The Right to Benefits: Many gay marriage advocates point to the benefits and incentives that heterosexual married couples receive – claiming that their rights in this area are denied as well by not having access to marriage. And while it is true that marriage law denies same-sex couples the benefits of heterosexual marriage, it does the same for all persons whose relationships are not marriages. Gays and lesbians are, in this respect, no different from friends who live together or two women who start a business together, or three “swingers” who live in a polyamorous relationship. All of the relationships are denied marriage benefits, because none of the relationships qualify as marriages. And again, as Part 6 addressed, the state does not incentivize marriage in the first place because it seeks to make life easier for people who love each other. It provides entitlements to married couples because it has a stake in encouraging the stabilizing force of the procreative family – mothers and fathers committing to one another and to any children they produce. None of these relationships (two friends, business partners, three polyamorous individuals, or same-sex couples) can create what the state has a vested interest in – a biologically-linked mother-father-child family.

Secondly, benefits and privileges for particular relationships are completely separate issues from marriage. Legal benefits and entitlements for certain kinds of relationships are regularly codified in law, without any change whatsoever to marriage law.  Caregiver tax deductions, hospital visitation rights, and partnership agreements amongst persons who go into business together are all examples of benefits and privileges secured for non-marital relationships through other avenues of law. Same-sex couples have no more claim to marital benefits than individuals in any other non-marital relationship.  However, the fact that entitlements for same-sex couples can be secured through means other than the redefinition of marriage is exemplified by the fact that a number of states offer domestic partnerships and civil unions, which confer similar (or in many cases the same) rights, benefits and protections as married persons to gays and lesbians.
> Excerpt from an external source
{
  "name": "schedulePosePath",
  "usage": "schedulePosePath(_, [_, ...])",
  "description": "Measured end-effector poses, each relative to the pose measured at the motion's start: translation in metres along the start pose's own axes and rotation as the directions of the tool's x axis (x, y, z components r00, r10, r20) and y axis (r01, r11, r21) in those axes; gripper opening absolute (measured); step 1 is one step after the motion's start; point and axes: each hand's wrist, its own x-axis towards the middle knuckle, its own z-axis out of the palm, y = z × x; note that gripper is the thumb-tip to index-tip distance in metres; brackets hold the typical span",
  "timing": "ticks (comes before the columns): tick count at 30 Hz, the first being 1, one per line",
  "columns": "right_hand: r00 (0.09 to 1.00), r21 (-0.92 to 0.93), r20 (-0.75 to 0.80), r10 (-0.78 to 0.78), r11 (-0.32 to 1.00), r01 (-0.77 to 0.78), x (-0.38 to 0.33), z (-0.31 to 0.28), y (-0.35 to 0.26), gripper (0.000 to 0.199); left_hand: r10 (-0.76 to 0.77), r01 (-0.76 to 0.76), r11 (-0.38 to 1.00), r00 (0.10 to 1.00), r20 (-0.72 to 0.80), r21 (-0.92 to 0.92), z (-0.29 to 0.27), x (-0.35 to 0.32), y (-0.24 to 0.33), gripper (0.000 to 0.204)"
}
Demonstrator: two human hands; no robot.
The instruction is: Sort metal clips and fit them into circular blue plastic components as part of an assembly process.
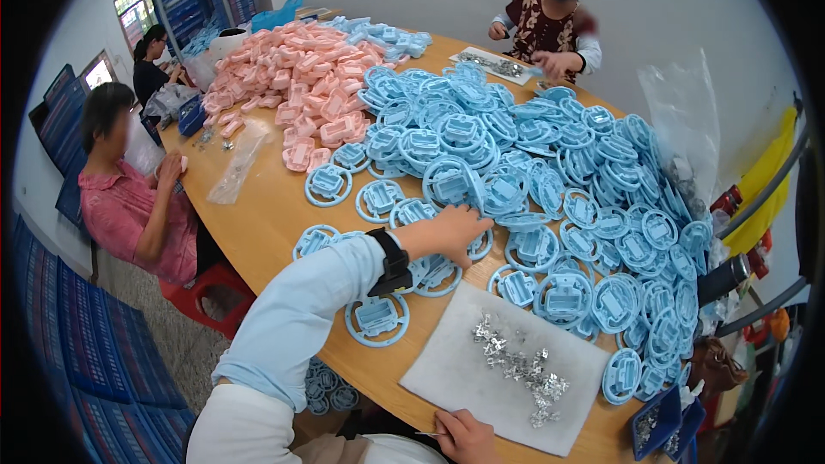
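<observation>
My left hand reaches across the table over the near edge of a heap of light blue round plastic parts, fingers spread apart. It touches or nearly touches a blue part beneath it; nothing is plainly held. A black band wraps that wrist, above a light blue sleeve. At the table's front edge my right hand is closed in a pinch on a thin metal piece, mostly hidden by the fingers. Just beyond it lies a white foam sheet bearing many small silvery metal clips.
Pink plastic parts are heaped at the far left. Blue bins with metal pieces stand at the front right. A clear bag rises at the right. Co-workers sit at the left and far side. A flat clear bag lies on the wooden table.
</observation>
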Motion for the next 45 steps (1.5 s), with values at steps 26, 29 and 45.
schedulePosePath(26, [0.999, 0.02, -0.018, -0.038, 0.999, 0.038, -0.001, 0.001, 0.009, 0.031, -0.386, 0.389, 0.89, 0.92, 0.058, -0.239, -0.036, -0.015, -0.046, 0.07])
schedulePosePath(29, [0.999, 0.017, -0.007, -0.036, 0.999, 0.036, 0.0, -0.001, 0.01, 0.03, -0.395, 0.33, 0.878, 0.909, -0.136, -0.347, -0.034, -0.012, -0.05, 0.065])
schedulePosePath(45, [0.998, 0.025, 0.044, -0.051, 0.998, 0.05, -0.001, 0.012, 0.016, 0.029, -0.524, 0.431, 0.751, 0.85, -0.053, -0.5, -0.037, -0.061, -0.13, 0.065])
These incentives, like benefits for other non-marital relationships, address particular needs and desires of those specific relationships, without in any way impacting marriage law.
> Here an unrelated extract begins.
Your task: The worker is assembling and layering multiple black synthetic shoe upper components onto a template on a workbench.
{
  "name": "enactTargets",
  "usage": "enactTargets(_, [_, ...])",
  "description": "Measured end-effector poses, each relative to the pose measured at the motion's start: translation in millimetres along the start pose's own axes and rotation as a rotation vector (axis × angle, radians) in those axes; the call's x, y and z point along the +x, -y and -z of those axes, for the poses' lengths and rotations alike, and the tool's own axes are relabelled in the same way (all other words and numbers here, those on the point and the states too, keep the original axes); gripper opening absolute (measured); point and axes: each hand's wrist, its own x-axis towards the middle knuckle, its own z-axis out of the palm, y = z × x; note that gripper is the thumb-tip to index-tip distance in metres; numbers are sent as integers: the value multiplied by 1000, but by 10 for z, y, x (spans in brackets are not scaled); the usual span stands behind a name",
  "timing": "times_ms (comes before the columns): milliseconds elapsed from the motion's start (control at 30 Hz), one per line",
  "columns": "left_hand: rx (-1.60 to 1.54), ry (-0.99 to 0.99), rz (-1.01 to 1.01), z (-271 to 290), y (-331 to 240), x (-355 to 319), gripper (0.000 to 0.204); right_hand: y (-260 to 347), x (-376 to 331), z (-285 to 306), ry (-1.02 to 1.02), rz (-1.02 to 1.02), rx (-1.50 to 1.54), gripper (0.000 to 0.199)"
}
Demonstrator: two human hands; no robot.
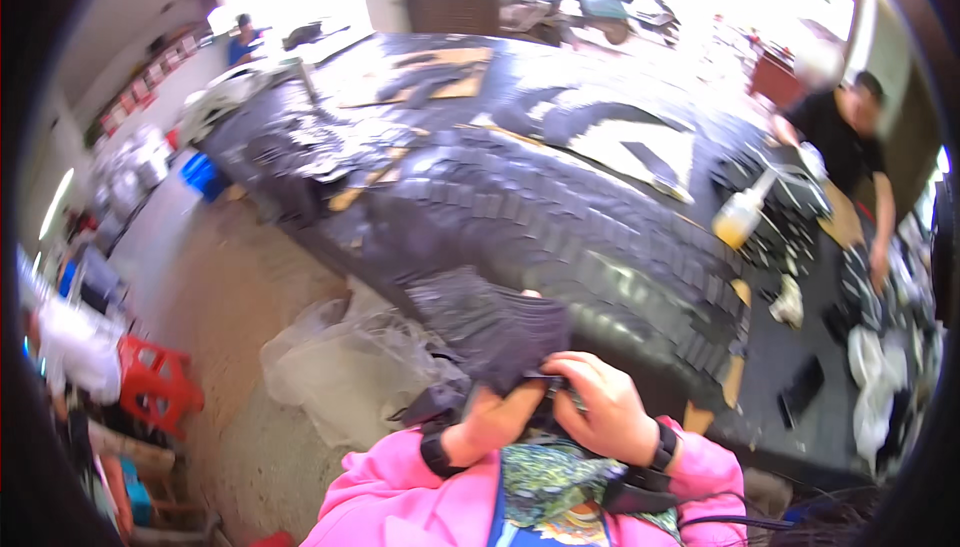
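A fanned stack of dark fabric pieces [490,319] is in front of me, at the near edge of the table. My left hand [497,417] is closed around the stack's lower end, and a fingertip shows past its far edge. Close beside it, my right hand [605,409] has its fingers bent at the stack's near right corner, thumb and forefinger brought together there. Whether it pinches one piece or several is hidden. Beyond the stack, long overlapping rows of black pieces [560,217] cover the table.
A clear plastic bag [340,367] hangs by the table's left edge. On the right lie a yellowish bottle [742,212] and a black phone-like object [801,392]. A co-worker in black [840,142] handles dark pieces there. A red stool [158,382] stands left on the floor.
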Motion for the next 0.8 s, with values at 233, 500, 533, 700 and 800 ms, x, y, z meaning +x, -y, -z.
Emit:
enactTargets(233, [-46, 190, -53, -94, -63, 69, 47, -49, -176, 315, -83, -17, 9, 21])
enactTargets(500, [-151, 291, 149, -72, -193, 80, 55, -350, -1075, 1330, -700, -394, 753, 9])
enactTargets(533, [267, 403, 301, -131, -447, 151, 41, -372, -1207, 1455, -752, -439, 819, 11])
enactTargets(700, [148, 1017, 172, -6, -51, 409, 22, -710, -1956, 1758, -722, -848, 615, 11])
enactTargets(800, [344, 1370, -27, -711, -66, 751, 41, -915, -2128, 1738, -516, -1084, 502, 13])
The appeal to “marriage equality”, and the subsequent complaint that traditional marriage law violates the liberty of homosexual persons, effectively serves to deflect and hide the truth of what traditional marriage law does – that it makes a legitimate legal distinction between relationships that are fundamentally different. Same-sex marriage is not an issue of marriage equality, because traditional marriage law treats all persons equally with respect to the opportunity to participate in the kind of relationship that marriage is.

A Debate About Labels

So, if same-sex couples are free to form relationships with whomever and in whatever way they choose, and can secure benefits and privileges they need through means other than marriage law, why do same-sex couples want marriage?
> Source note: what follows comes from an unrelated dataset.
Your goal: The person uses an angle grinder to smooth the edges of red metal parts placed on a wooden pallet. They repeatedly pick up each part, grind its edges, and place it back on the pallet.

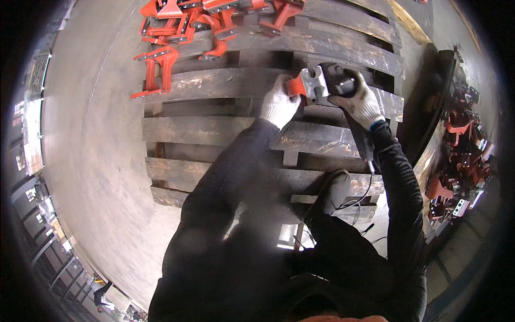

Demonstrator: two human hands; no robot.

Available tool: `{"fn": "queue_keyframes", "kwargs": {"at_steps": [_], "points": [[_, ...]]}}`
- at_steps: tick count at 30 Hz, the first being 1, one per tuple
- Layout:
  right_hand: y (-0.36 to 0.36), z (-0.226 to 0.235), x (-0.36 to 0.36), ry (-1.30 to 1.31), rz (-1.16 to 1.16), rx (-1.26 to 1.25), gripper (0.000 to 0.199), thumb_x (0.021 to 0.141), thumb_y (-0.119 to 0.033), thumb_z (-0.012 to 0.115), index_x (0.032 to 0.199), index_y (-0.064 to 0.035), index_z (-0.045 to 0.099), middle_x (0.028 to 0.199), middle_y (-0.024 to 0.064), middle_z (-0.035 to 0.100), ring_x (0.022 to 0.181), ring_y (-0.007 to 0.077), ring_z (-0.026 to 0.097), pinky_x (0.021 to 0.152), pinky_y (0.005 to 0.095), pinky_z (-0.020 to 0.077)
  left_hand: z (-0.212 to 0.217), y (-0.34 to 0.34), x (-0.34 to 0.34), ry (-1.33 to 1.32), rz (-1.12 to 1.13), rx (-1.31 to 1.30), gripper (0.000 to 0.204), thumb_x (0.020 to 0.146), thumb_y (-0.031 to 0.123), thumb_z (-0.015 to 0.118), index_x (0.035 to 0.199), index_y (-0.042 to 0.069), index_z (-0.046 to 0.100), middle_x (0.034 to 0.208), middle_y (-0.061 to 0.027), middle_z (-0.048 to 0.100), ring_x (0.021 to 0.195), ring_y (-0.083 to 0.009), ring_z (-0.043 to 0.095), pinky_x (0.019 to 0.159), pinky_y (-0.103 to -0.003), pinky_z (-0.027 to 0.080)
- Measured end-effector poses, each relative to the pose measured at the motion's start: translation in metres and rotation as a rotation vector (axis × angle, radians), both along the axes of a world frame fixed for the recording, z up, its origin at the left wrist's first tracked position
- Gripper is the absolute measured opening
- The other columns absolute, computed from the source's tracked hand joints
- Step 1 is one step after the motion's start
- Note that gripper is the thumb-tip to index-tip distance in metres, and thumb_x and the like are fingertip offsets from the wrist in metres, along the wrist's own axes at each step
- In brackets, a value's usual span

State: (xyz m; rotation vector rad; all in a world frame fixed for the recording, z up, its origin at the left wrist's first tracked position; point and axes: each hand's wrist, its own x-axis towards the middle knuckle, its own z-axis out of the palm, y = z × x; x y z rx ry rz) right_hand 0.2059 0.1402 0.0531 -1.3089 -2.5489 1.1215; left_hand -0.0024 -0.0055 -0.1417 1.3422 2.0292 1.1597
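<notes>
My left hand [280,104], in a white knit glove, is closed on the red end of a metal bracket [295,87]. The bracket's other end [315,85] is bare silver metal with curved notches. My right hand [362,102], gloved the same way, grips the head of a black angle grinder [362,140]. Its body runs down along my right forearm, and a cord leaves its lower end. The grinder's head lies against or just beside the silver end; whether they touch I cannot tell. The disc is hidden from this side.
Below my hands lies a worn wooden pallet [204,129] with gaps between its slats. Several red brackets [185,24] are heaped at its far left, one [158,72] lying apart. More red parts [464,155] fill the right side. My shoe [333,190] is near the cord [367,188].
</notes>
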Motion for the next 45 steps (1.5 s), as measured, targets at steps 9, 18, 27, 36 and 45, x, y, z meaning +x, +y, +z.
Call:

The answer to that question is acceptance.

Engendering Approval: Marriage is the most effective means for ushering in the approval of same-sex relationships and lifestyles – of granting legitimacy to behavior and relationships that have been historically controversial and morally shunned. Marriage would confer cultural respect to relationships in which homosexuals already have the freedom to engage. A Time Magazine article from February, 2000 quotes gay marriage advocate Andrew Sullivan: “Including homosexuals within marriage would be a means of conferring the highest form of social approval imaginable.”

Ultimately, the same-sex marriage debate coalesces around the issue of labels, and the power that labels afford in impacting attitudes. Since same-sex relationships cannot be marriages because they are different in form, structure, and features, the argument is essentially about whether same-sex relationships can be labeled marriages, even though they are not marriages. James Skillen, in his public Justice Report, writes, “[Same-sex marriage] is an appeal for judges and lawmakers to ignore those distinctions [about the similarities and differences between heterosexual and homosexual relationships] in order not to deny citizens the right to call things what they want to call them.”[5] Homosexual persons want to label their relationships marriages because they desire the social affirmation, benefits, and cultural legitimacy marital relationships enjoy.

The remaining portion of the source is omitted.